═══ Available records ═══

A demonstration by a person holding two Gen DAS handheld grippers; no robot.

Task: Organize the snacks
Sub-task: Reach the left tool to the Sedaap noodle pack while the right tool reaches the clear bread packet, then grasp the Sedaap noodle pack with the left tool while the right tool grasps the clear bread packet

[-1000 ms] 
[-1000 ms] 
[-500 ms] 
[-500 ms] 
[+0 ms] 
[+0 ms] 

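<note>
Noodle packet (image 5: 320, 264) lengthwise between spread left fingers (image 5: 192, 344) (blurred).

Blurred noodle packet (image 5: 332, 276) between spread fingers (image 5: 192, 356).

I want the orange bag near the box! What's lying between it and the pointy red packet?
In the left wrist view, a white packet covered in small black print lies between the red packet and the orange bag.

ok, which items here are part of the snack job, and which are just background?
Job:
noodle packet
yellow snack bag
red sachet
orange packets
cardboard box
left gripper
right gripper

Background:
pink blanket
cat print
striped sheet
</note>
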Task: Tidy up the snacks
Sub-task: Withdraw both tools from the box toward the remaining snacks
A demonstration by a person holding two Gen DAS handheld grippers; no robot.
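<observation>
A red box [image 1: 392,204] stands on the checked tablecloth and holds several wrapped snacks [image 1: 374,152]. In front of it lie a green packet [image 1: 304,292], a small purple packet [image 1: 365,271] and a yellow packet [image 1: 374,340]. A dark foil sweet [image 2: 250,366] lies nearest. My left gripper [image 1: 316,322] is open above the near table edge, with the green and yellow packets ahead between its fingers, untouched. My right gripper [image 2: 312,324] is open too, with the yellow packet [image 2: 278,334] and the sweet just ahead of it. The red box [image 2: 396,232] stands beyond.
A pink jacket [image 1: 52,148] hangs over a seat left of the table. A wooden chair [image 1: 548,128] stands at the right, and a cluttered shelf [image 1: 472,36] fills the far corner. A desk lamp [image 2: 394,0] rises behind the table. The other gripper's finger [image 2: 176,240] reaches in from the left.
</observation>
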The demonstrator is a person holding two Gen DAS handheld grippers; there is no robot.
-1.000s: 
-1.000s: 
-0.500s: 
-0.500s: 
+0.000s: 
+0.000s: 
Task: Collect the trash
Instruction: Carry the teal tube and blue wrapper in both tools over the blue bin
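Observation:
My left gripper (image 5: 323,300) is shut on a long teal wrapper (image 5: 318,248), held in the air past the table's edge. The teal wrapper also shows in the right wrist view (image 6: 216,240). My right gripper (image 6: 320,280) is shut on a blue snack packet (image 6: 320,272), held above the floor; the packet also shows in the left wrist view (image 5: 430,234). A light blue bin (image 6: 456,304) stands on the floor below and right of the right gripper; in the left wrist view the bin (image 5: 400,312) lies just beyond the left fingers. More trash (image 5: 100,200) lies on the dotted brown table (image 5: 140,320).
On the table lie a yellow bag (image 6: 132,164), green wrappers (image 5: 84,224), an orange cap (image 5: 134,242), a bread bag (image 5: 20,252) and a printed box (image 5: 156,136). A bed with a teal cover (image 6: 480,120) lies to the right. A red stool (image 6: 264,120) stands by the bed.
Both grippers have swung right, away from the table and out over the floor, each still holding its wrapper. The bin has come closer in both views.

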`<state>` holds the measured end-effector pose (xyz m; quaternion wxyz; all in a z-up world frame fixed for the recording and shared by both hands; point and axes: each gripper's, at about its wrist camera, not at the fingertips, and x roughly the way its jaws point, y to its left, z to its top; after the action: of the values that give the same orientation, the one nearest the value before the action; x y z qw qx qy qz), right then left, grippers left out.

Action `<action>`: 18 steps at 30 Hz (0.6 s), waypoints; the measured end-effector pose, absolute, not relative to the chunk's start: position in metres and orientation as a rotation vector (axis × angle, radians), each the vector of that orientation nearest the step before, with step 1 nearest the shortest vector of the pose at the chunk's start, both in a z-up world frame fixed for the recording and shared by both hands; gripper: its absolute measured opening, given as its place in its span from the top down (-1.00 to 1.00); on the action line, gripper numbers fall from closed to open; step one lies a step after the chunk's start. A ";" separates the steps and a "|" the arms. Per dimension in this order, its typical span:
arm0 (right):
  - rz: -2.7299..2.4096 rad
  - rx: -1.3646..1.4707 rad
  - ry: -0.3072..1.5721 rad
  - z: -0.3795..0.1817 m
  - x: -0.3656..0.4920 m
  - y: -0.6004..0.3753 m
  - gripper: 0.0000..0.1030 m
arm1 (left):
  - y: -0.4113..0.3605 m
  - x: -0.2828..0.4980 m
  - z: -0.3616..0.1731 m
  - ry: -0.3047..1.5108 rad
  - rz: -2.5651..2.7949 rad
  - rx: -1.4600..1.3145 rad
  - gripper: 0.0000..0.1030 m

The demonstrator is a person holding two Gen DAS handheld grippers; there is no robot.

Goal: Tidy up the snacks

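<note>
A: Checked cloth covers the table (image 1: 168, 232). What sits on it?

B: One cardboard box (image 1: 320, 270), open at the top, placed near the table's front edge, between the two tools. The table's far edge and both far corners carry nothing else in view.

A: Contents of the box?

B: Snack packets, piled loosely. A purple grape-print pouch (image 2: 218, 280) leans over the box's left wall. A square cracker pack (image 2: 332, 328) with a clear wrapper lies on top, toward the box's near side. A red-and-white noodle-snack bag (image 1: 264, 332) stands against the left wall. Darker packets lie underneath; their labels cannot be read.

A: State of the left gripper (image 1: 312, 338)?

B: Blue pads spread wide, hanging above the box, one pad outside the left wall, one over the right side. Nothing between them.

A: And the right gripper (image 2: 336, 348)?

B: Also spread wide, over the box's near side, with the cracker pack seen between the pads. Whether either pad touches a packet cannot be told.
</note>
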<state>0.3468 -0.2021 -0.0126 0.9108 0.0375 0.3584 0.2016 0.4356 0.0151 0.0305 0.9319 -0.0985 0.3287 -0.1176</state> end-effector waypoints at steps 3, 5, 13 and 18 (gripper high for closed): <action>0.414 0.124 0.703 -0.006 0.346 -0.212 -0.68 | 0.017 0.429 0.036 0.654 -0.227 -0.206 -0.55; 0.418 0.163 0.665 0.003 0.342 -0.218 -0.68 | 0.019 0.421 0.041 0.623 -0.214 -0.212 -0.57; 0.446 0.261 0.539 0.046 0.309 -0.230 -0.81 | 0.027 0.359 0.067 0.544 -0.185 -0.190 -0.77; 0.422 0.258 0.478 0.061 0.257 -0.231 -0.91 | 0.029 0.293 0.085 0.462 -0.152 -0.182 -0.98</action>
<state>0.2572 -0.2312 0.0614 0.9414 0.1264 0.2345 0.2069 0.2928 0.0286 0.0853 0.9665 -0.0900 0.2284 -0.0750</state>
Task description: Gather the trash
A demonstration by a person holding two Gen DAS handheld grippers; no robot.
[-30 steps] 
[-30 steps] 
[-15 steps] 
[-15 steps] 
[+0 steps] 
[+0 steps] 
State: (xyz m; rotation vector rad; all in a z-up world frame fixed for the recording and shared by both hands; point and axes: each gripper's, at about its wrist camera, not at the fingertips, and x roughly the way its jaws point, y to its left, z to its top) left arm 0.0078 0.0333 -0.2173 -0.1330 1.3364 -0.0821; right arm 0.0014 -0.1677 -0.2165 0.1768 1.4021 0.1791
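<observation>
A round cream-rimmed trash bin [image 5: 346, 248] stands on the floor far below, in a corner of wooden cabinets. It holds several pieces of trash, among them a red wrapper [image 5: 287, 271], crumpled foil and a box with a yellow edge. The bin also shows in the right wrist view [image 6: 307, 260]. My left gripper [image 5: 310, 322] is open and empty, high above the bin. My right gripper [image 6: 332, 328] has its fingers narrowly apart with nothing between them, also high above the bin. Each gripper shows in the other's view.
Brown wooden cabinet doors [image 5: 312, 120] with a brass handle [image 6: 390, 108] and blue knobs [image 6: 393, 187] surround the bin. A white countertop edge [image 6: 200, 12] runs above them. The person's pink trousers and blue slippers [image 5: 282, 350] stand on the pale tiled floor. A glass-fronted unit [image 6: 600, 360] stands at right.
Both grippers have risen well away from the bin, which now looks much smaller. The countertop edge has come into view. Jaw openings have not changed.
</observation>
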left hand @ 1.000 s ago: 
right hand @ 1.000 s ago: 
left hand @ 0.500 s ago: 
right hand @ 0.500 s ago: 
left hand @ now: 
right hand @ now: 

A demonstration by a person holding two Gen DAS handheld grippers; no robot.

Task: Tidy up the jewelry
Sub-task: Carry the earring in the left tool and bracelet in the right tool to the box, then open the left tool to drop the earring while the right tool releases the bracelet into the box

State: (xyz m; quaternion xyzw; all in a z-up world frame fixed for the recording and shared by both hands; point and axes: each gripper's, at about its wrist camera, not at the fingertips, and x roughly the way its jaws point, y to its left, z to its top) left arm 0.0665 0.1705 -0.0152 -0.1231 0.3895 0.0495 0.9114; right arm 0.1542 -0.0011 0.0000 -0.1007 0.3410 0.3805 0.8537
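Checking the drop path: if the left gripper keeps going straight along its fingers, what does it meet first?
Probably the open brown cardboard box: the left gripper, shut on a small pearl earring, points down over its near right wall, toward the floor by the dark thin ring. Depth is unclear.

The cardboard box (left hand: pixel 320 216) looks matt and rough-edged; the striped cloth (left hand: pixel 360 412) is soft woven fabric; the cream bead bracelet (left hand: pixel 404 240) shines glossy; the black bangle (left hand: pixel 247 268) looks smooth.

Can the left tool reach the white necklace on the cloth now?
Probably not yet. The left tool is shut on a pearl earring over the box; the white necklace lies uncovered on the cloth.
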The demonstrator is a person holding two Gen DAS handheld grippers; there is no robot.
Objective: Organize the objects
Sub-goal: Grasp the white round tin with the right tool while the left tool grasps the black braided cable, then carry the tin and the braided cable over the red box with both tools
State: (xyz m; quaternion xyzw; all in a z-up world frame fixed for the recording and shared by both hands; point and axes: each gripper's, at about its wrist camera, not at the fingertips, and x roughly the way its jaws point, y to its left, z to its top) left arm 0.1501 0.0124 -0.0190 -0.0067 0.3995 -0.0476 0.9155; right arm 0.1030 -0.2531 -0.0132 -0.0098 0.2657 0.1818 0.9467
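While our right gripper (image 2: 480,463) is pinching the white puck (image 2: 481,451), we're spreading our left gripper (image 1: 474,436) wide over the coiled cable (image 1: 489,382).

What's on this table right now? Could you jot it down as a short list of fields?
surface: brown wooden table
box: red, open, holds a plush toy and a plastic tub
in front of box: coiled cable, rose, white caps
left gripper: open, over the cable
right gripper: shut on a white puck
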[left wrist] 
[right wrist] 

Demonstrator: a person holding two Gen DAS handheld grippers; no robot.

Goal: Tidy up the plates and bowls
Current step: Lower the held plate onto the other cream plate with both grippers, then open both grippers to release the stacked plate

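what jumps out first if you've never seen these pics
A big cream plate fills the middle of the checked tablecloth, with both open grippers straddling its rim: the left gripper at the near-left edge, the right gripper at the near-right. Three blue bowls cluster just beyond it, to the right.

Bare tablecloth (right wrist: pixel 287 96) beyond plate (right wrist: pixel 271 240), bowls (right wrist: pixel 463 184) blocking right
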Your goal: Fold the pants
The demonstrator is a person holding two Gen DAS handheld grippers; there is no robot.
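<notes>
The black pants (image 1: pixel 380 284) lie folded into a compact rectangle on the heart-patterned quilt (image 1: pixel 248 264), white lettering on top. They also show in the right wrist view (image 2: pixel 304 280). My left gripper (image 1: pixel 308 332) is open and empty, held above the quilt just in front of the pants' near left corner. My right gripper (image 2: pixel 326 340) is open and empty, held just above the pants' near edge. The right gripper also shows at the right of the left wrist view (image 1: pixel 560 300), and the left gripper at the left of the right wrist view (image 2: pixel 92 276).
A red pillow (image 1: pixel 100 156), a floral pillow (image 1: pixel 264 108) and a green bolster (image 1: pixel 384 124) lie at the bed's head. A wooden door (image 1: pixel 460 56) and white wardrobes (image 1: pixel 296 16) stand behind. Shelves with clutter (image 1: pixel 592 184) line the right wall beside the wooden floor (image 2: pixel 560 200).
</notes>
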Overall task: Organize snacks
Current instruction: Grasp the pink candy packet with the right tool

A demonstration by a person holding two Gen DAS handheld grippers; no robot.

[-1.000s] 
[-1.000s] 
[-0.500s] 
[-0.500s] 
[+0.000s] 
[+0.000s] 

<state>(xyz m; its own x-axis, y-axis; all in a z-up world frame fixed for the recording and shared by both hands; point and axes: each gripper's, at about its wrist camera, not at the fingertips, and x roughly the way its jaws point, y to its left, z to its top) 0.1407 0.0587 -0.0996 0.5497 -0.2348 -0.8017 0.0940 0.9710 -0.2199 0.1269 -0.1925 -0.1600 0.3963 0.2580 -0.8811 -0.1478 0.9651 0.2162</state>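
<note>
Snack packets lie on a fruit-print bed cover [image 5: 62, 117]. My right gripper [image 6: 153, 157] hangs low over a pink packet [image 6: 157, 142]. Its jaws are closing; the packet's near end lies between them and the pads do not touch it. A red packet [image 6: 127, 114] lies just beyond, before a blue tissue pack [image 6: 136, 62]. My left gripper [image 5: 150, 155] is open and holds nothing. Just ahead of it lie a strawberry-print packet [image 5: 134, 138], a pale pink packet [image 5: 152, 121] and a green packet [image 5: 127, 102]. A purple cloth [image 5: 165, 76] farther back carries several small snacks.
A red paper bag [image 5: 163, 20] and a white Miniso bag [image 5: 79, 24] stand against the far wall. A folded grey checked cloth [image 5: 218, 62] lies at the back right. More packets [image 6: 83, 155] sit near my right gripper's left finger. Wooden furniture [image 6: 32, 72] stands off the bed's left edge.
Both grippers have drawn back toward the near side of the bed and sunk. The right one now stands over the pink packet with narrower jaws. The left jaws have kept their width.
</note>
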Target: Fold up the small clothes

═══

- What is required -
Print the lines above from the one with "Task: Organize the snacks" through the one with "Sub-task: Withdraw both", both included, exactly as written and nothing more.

- Response box -
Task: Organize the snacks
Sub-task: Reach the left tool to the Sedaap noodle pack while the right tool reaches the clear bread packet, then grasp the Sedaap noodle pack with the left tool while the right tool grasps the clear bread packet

[-1000 ms] 
[-1000 ms] 
[-500 ms] 
[-500 ms] 
[+0 ms] 
[+0 ms] 

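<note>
Noodle packet (image 5: 320, 264) lengthwise between spread left fingers (image 5: 192, 344) (blurred).

Blurred noodle packet (image 5: 332, 276) between spread fingers (image 5: 192, 356).

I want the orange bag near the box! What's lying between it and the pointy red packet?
In the left wrist view, a white packet covered in small black print lies between the red packet and the orange bag.

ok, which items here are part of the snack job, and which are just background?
Job:
noodle packet
yellow snack bag
red sachet
orange packets
cardboard box
left gripper
right gripper

Background:
pink blanket
cat print
striped sheet
</note>
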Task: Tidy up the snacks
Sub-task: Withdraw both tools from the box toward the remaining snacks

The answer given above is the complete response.